● Try it
Going line by line through the entries, count those containing "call" and state only the result.

--

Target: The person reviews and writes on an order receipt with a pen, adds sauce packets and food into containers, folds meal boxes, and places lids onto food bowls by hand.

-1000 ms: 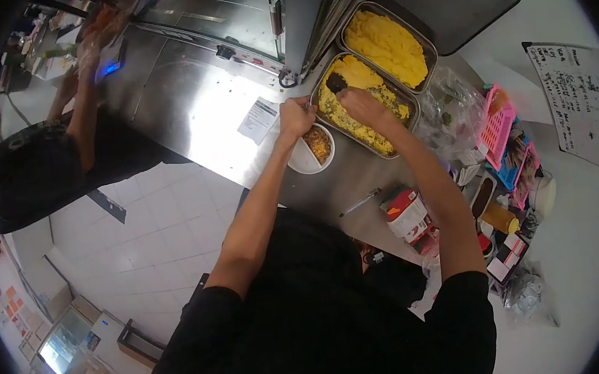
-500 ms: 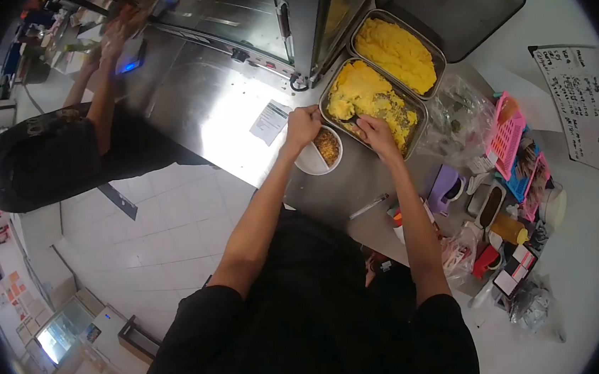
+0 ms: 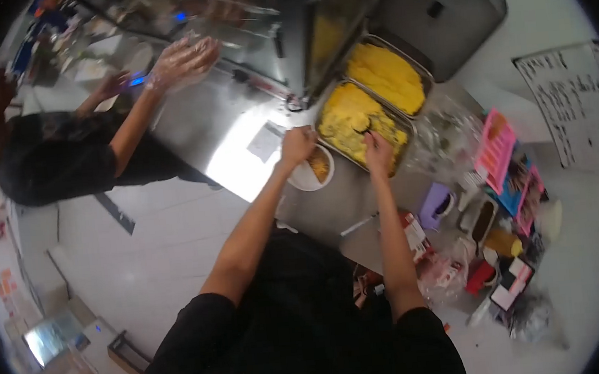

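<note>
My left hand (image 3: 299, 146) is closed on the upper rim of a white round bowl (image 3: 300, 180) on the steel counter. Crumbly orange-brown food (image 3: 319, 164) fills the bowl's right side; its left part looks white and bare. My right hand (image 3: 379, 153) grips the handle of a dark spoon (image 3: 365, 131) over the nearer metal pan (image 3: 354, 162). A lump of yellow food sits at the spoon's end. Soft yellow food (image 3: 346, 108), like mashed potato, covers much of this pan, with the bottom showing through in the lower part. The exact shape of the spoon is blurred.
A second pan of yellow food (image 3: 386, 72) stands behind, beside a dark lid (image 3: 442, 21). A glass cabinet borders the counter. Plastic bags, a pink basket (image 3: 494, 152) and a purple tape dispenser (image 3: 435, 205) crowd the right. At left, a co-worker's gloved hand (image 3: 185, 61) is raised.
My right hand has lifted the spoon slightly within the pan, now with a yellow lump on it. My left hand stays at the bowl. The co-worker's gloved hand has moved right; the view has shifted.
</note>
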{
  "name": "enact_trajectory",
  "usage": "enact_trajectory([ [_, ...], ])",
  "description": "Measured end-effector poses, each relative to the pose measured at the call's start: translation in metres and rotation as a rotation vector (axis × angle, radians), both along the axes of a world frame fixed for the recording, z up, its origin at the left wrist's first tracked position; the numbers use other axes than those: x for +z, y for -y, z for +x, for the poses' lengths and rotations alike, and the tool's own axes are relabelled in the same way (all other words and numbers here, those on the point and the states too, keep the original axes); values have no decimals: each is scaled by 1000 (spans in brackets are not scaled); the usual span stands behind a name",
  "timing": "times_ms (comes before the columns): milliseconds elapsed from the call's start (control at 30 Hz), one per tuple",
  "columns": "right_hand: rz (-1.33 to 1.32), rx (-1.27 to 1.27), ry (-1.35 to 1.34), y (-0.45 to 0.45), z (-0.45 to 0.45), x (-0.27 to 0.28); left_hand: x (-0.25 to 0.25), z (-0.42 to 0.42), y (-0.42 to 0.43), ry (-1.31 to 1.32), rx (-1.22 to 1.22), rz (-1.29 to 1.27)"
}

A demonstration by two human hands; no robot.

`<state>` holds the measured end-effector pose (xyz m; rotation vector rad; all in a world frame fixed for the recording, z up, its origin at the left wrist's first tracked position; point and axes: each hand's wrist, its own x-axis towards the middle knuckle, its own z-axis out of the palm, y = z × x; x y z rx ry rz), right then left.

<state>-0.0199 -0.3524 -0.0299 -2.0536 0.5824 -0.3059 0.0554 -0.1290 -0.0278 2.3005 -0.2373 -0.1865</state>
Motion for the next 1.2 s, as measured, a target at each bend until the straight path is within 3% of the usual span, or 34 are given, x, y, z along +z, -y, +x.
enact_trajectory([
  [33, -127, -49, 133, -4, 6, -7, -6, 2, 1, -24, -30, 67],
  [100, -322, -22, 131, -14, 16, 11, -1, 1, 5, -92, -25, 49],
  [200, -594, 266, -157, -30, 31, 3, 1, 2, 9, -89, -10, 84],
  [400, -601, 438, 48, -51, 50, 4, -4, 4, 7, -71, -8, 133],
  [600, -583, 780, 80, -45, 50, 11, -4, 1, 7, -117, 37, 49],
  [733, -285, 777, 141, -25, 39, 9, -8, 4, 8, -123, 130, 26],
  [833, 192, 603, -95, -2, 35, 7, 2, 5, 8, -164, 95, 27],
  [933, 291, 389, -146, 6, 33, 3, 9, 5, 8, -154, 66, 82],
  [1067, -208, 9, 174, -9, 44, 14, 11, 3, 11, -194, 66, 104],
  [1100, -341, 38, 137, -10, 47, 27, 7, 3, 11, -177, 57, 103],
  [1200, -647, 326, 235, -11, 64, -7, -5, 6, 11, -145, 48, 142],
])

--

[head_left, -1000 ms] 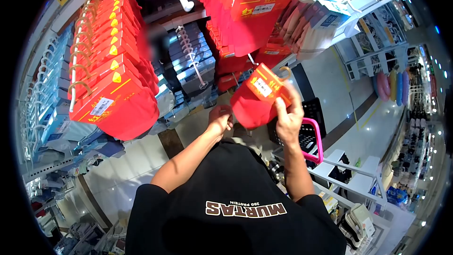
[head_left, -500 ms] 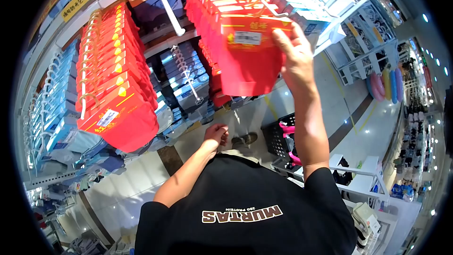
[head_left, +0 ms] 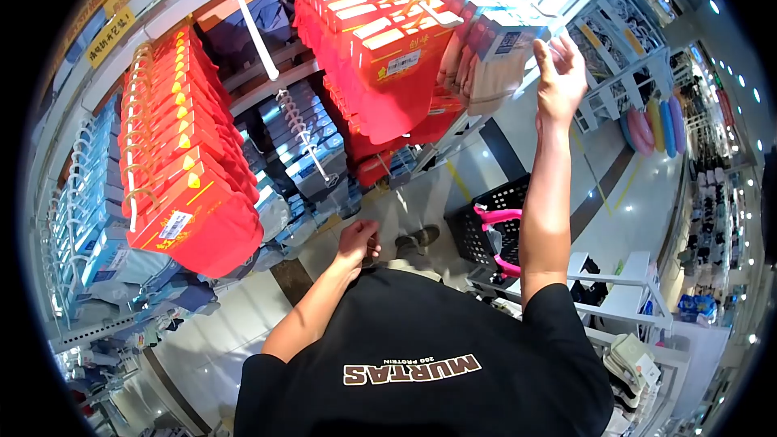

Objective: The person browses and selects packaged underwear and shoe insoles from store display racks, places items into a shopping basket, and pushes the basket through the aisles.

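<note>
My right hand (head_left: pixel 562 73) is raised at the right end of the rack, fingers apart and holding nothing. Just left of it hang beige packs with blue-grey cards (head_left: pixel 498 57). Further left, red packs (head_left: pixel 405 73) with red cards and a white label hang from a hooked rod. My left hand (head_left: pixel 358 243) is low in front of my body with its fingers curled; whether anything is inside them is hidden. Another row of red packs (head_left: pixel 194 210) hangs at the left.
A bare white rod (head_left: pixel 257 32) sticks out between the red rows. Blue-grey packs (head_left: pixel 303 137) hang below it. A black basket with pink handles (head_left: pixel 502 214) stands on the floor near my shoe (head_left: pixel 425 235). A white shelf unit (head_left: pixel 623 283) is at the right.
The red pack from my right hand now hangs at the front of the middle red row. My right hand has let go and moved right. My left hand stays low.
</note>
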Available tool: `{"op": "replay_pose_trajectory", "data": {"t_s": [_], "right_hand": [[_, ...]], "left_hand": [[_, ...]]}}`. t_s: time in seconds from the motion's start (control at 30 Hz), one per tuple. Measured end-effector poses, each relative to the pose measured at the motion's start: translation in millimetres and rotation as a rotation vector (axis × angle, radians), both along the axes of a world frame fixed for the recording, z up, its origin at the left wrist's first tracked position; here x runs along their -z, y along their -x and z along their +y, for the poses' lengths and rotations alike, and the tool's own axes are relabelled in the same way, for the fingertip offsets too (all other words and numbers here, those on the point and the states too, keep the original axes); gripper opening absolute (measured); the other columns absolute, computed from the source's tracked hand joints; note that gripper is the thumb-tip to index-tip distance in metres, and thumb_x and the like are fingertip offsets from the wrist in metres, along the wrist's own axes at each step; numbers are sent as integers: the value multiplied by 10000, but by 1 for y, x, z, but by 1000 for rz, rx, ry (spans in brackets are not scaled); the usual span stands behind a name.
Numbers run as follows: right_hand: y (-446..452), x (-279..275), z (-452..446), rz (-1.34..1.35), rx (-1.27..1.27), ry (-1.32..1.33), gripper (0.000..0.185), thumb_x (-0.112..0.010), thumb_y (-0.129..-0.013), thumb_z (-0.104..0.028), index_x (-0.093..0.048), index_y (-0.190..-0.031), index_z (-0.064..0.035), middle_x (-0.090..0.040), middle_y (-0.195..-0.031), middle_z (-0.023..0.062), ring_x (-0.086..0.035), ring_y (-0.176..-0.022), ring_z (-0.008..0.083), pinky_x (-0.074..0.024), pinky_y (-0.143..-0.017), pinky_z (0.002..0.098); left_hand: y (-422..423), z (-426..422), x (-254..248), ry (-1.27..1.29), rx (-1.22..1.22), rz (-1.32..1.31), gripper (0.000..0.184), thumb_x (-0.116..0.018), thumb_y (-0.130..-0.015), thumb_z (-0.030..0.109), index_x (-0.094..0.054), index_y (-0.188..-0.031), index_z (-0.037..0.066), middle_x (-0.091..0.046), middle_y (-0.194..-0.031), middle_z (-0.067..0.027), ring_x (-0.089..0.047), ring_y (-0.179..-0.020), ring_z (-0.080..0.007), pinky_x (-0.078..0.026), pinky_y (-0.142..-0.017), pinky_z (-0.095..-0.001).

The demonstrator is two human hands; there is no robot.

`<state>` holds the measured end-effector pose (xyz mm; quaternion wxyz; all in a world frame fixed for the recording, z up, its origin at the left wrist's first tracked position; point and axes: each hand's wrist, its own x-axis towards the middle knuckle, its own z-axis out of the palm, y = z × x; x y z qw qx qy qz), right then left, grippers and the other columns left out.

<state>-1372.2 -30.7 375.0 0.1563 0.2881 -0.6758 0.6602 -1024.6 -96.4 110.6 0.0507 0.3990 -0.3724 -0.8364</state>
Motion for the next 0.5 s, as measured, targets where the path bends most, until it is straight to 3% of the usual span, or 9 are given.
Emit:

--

● Solution for this problem
2